ABOUT THIS TASK
Among the lines below, restate word for word only those from the line with "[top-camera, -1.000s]" through the line with "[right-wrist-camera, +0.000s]", with both end lines kept.

DATA BLOCK
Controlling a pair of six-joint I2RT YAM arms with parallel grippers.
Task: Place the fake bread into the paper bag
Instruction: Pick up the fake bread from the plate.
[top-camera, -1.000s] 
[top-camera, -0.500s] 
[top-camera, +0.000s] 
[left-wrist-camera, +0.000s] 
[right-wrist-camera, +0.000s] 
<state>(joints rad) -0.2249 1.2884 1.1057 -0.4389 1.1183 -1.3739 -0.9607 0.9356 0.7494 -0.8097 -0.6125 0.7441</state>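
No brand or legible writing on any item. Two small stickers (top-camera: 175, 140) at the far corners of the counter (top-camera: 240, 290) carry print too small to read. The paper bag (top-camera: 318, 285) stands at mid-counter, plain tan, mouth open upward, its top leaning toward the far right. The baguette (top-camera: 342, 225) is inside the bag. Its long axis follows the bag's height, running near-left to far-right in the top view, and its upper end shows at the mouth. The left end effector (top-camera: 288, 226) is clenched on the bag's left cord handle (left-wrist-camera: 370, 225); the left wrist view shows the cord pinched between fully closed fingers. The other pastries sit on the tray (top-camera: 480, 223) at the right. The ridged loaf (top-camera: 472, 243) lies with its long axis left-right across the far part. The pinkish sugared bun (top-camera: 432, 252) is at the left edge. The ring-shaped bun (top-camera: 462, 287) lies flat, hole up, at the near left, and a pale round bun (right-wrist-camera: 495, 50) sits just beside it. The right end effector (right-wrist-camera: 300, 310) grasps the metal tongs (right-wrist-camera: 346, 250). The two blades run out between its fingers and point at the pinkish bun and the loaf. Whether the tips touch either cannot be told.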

RESULT OF THIS TASK
[top-camera, -1.000s] 
[top-camera, -0.500s] 
[top-camera, +0.000s] 
[left-wrist-camera, +0.000s] 
[right-wrist-camera, +0.000s] 

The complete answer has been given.